Avec le réchauffement du climat les périodes de sécheresse pourraient y devenir plus longues, plus fréquentes et les populations atteindre leur seuil critique d’adaptabilité. « C’est le cas en Australie, par exemple, reprend Eric Lambin. Cela fait une dizaine d’années que ce pays subit de longues sécheresses, au point que des agriculteurs ont été forcés d’abandonner leur ferme ». Bien qu’il est difficile de mesurer l’impact réel du réchauffement climatique sur les régions à haut risque de désertification, vu la variabilité climatique naturelle qui y sévit, dans certaines régions il est indéniable. « Dans le cas de l’Australie, les prédictions des modèles climatiques et la répétition de ces épisodes de sécheresse dans la région Sud-Est concordent. Cela permet d’affirmer qu’il est peu probable que cela soit simplement dû aux variations climatiques naturelles », poursuit Eric Lambin, auteur du livre Une écologie du bonheur dans lequel il dresse une synthèse de l’interaction entre le bonheur humain et l’environnement naturel.

Parmi les régions pour lesquelles les modèles climatiques s’accordent pour prédire une diminution de la pluviométrie, on compte également le bassin méditerranéen. « Les modèles indiquent que tant les régions du sud de l’Europe que celles du nord de l’Afrique bordant la mer Méditerranée devraient subir un assèchement de 40 % par rapport aux années 80-90 qui étaient déjà elles-mêmes particulièrement sèches », précise Pierre Ozer.

Et comme la dégradation des terres entraîne une diminution, voire une disparition, du couvert végétal, la quantité d’eau que les plantes relâchent par évapotranspiration diminue également. D’où un assèchement des masses d’air et une amplification du phénomène au niveau local.

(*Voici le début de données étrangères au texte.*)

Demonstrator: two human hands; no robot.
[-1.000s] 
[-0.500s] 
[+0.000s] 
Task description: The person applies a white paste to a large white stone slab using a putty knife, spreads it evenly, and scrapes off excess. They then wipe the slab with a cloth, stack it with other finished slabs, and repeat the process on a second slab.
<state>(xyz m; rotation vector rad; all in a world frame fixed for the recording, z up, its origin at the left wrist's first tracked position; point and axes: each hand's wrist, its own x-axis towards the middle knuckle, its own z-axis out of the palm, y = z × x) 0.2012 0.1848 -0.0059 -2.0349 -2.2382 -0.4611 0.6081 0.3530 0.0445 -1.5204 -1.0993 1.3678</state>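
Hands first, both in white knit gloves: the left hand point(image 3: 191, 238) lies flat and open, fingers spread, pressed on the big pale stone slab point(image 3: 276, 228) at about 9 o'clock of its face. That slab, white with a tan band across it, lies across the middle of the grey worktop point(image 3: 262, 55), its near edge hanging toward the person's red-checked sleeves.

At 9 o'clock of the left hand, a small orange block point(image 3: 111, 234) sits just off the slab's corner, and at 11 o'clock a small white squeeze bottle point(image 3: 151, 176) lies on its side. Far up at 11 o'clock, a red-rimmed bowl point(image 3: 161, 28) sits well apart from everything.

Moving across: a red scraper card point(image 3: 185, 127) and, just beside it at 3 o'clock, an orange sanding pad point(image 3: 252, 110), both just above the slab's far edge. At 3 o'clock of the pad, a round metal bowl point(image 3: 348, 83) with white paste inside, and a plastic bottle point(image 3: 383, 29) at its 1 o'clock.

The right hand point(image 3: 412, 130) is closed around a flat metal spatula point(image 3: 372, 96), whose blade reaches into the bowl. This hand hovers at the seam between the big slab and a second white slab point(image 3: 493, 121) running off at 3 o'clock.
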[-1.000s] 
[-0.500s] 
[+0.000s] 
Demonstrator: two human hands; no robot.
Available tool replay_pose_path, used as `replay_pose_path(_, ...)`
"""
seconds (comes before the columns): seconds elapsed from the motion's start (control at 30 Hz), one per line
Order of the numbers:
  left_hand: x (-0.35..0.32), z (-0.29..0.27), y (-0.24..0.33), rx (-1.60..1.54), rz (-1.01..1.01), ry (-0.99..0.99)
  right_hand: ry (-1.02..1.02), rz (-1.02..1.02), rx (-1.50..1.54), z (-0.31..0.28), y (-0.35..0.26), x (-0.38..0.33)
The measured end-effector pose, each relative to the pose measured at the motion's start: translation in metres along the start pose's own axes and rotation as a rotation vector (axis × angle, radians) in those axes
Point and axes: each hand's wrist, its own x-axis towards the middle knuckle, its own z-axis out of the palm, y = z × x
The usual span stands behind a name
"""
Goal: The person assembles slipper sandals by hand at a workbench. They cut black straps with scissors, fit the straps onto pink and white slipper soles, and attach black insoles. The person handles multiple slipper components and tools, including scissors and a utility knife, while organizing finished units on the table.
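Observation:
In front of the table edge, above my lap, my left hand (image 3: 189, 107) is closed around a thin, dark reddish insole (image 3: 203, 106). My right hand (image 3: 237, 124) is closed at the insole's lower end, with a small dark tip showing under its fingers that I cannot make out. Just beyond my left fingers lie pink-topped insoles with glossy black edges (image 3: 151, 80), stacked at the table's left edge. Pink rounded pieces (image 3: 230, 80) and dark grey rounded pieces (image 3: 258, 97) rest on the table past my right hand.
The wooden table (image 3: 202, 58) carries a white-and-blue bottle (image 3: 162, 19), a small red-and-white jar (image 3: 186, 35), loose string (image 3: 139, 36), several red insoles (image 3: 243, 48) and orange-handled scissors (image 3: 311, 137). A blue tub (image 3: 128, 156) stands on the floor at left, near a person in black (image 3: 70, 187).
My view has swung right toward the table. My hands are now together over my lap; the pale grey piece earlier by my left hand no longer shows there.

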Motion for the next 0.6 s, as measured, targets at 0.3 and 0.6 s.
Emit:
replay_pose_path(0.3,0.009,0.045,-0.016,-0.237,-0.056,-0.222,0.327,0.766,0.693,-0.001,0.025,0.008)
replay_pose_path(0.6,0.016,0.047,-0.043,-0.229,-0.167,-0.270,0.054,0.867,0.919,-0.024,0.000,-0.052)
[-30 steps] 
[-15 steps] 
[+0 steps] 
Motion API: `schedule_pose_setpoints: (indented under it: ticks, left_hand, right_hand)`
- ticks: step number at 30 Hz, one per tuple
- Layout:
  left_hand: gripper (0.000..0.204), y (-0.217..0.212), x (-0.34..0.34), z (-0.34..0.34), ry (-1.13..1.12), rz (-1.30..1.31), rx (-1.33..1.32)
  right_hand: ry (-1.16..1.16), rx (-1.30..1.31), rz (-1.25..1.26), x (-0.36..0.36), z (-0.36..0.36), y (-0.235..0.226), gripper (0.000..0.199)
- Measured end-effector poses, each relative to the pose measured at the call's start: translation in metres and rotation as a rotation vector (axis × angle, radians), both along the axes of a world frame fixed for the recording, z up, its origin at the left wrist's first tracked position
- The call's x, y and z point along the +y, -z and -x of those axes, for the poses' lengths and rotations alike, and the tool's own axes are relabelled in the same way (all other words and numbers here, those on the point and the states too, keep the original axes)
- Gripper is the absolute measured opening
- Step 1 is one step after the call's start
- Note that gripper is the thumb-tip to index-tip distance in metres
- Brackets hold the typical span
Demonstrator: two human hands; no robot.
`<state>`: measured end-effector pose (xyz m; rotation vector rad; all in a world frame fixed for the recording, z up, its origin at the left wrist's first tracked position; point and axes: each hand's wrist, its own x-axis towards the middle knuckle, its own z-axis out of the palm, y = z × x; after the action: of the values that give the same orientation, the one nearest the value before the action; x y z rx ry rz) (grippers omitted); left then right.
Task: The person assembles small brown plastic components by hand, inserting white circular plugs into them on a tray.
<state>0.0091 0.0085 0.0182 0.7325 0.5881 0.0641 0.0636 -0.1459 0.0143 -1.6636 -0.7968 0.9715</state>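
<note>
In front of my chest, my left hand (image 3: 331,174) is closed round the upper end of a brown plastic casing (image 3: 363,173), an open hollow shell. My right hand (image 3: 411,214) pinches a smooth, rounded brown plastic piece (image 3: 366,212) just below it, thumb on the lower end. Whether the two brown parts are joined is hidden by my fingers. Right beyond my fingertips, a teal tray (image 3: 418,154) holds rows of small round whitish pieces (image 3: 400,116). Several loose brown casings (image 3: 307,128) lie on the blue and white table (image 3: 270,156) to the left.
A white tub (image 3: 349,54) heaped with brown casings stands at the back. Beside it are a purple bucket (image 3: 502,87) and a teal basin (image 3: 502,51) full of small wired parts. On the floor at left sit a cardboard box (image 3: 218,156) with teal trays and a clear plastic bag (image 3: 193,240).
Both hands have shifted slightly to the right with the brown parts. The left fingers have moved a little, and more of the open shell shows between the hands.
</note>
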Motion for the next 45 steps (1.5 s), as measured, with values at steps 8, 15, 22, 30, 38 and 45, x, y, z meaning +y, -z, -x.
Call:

Comment briser ce cercle vicieux et faire face à cette catastrophe environnementale, économique et humaine ? Limiter le réchauffement climatique pour réduire l’impact de ce phénomène dans les régions arides, déjà vulnérables, est une chose. Sur le terrain d’autre part, il existe des programmes qui visent à améliorer la production agricole, en construisant par exemple des barrages pour retenir l’eau en période des pluies et constituer ainsi une réserve pour irriguer les plantations tout au long de l’année. « Il faut informer les populations de ces régions de ce qui les attend pour diminuer leur vulnérabilité face à la désertification », conclut Pierre Ozer.